THE TASK: Below is a block of records; please copy all of them exactly.

MATERIAL SHOWN:
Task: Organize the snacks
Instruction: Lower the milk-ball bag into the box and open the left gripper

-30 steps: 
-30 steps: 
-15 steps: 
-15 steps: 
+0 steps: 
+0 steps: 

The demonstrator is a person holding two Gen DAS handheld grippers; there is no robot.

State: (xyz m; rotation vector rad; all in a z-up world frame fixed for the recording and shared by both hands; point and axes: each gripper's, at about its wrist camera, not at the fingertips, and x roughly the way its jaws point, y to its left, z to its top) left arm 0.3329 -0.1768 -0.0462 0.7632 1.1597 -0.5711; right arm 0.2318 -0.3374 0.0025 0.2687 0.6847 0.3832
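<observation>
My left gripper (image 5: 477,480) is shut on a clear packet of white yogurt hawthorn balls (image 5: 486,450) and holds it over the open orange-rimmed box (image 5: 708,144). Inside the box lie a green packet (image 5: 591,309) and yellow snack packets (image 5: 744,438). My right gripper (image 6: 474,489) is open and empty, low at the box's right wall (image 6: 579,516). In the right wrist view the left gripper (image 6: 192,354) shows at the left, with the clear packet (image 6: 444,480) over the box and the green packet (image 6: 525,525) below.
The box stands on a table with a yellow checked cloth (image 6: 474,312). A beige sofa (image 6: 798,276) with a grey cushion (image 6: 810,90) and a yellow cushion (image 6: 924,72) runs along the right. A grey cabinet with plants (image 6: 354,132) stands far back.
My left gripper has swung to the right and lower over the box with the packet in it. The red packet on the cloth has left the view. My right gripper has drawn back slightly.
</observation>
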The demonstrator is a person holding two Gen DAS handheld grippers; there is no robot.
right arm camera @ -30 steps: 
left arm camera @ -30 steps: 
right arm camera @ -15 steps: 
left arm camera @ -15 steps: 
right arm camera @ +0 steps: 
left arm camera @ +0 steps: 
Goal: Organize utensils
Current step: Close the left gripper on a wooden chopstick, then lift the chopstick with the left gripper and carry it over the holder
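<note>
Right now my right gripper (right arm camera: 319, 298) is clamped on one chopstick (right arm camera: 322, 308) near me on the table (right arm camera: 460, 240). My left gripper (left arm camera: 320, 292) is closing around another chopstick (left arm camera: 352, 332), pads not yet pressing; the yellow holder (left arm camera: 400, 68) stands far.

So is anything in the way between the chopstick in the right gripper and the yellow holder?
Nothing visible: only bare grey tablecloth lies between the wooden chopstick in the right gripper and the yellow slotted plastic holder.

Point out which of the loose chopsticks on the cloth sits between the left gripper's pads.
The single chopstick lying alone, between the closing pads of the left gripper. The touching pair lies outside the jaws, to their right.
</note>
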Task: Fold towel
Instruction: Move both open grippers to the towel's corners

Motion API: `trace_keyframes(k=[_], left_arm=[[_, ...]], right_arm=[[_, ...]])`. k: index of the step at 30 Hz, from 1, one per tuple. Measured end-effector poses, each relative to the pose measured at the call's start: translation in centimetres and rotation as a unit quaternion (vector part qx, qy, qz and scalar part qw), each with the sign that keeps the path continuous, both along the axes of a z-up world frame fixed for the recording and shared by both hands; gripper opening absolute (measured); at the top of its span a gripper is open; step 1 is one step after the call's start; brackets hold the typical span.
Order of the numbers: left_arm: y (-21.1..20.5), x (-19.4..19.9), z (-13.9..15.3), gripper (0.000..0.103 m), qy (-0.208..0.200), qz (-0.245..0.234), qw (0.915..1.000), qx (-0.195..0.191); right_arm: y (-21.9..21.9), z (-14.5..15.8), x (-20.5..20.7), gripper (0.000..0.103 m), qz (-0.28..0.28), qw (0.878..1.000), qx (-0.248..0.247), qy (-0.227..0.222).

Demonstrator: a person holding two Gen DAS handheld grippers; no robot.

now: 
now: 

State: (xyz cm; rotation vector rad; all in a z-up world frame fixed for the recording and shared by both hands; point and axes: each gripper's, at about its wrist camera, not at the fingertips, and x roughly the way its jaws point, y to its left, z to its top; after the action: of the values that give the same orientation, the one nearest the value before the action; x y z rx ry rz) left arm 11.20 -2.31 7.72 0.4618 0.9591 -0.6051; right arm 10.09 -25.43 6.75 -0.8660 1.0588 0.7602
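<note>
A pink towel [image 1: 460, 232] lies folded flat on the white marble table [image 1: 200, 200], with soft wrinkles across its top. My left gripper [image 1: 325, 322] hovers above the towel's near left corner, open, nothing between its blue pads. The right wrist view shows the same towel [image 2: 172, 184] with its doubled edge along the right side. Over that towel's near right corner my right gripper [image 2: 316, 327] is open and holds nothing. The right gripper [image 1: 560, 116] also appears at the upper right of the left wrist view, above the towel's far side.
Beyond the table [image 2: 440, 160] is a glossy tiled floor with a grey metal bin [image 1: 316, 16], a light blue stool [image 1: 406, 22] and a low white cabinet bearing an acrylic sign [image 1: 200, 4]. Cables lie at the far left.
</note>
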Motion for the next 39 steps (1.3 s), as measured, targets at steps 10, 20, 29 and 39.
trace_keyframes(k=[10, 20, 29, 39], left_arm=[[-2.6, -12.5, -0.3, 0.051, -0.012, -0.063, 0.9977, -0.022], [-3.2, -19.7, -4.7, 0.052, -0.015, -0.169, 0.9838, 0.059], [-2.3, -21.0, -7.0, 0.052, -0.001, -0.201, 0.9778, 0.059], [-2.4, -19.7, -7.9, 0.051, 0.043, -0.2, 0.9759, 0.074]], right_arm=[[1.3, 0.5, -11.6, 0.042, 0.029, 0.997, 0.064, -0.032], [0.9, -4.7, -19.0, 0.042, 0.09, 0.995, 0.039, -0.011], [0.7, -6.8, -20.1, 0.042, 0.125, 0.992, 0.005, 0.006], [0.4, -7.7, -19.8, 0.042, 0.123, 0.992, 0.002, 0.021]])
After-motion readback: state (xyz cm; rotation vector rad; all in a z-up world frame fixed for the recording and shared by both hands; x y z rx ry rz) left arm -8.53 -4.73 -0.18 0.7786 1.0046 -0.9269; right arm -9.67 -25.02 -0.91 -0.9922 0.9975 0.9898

RESPONSE FOR THIS EXERCISE:
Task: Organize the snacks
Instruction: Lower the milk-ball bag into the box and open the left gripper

-30 steps: 
-30 steps: 
-15 steps: 
-15 steps: 
+0 steps: 
+0 steps: 

The demonstrator is a person holding two Gen DAS handheld grippers; there is no robot.

State: (xyz m; rotation vector rad; all in a z-up world frame fixed for the recording and shared by both hands; point and axes: each gripper's, at about its wrist camera, not at the fingertips, and x roughly the way its jaws point, y to its left, z to its top) left arm 0.3329 -0.1768 -0.0462 0.7632 1.1597 -0.5711; right arm 0.2318 -0.3374 0.0025 0.2687 0.6847 0.3832
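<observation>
My left gripper (image 5: 477,480) is shut on a clear packet of white yogurt hawthorn balls (image 5: 486,450) and holds it over the open orange-rimmed box (image 5: 708,144). Inside the box lie a green packet (image 5: 591,309) and yellow snack packets (image 5: 744,438). My right gripper (image 6: 474,489) is open and empty, low at the box's right wall (image 6: 579,516). In the right wrist view the left gripper (image 6: 192,354) shows at the left, with the clear packet (image 6: 444,480) over the box and the green packet (image 6: 525,525) below.
The box stands on a table with a yellow checked cloth (image 6: 474,312). A beige sofa (image 6: 798,276) with a grey cushion (image 6: 810,90) and a yellow cushion (image 6: 924,72) runs along the right. A grey cabinet with plants (image 6: 354,132) stands far back.
My left gripper has swung to the right and lower over the box with the packet in it. The red packet on the cloth has left the view. My right gripper has drawn back slightly.
</observation>
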The demonstrator is a person holding two Gen DAS handheld grippers; there is no robot.
right arm camera @ -30 steps: 
left arm camera @ -30 steps: 
right arm camera @ -15 steps: 
left arm camera @ -15 steps: 
right arm camera @ +0 steps: 
left arm camera @ +0 steps: 
Goal: Organize utensils
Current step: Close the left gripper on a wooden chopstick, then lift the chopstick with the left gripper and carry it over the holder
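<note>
Right now my right gripper (right arm camera: 319, 298) is clamped on one chopstick (right arm camera: 322, 308) near me on the table (right arm camera: 460, 240). My left gripper (left arm camera: 320, 292) is closing around another chopstick (left arm camera: 352, 332), pads not yet pressing; the yellow holder (left arm camera: 400, 68) stands far.

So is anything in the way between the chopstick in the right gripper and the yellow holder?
Nothing visible: only bare grey tablecloth lies between the wooden chopstick in the right gripper and the yellow slotted plastic holder.

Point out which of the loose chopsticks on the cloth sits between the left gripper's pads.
The single chopstick lying alone, between the closing pads of the left gripper. The touching pair lies outside the jaws, to their right.
</note>
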Task: Fold towel
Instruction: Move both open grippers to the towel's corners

Motion API: `trace_keyframes(k=[_], left_arm=[[_, ...]], right_arm=[[_, ...]])`. k: index of the step at 30 Hz, from 1, one per tuple. Measured end-effector poses, each relative to the pose measured at the call's start: translation in centimetres and rotation as a unit quaternion (vector part qx, qy, qz and scalar part qw), each with the sign that keeps the path continuous, both along the axes of a z-up world frame fixed for the recording and shared by both hands; gripper opening absolute (measured); at the top of its span a gripper is open; step 1 is one step after the call's start; brackets hold the typical span.
Order of the numbers: left_arm: y (-21.1..20.5), x (-19.4..19.9), z (-13.9..15.3), gripper (0.000..0.103 m), qy (-0.208..0.200), qz (-0.245..0.234), qw (0.915..1.000), qx (-0.195..0.191); right_arm: y (-21.9..21.9), z (-14.5..15.8), x (-20.5..20.7), gripper (0.000..0.103 m), qz (-0.28..0.28), qw (0.878..1.000), qx (-0.248..0.247), qy (-0.227..0.222).

Demonstrator: a person holding two Gen DAS handheld grippers; no robot.

now: 
now: 

State: (xyz cm; rotation vector rad; all in a z-up world frame fixed for the recording and shared by both hands; point and axes: each gripper's, at about its wrist camera, not at the fingertips, and x roughly the way its jaws point, y to its left, z to its top; after the action: of the values that give the same orientation, the one nearest the value before the action; x y z rx ry rz) left arm 11.20 -2.31 7.72 0.4618 0.9591 -0.6051; right arm 10.09 -25.43 6.75 -0.8660 1.0588 0.7602
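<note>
A pink towel [image 1: 460, 232] lies folded flat on the white marble table [image 1: 200, 200], with soft wrinkles across its top. My left gripper [image 1: 325, 322] hovers above the towel's near left corner, open, nothing between its blue pads. The right wrist view shows the same towel [image 2: 172, 184] with its doubled edge along the right side. Over that towel's near right corner my right gripper [image 2: 316, 327] is open and holds nothing. The right gripper [image 1: 560, 116] also appears at the upper right of the left wrist view, above the towel's far side.
Beyond the table [image 2: 440, 160] is a glossy tiled floor with a grey metal bin [image 1: 316, 16], a light blue stool [image 1: 406, 22] and a low white cabinet bearing an acrylic sign [image 1: 200, 4]. Cables lie at the far left.
</note>
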Motion for the next 39 steps (1.3 s), as measured, targets at steps 10, 20, 29 and 39.
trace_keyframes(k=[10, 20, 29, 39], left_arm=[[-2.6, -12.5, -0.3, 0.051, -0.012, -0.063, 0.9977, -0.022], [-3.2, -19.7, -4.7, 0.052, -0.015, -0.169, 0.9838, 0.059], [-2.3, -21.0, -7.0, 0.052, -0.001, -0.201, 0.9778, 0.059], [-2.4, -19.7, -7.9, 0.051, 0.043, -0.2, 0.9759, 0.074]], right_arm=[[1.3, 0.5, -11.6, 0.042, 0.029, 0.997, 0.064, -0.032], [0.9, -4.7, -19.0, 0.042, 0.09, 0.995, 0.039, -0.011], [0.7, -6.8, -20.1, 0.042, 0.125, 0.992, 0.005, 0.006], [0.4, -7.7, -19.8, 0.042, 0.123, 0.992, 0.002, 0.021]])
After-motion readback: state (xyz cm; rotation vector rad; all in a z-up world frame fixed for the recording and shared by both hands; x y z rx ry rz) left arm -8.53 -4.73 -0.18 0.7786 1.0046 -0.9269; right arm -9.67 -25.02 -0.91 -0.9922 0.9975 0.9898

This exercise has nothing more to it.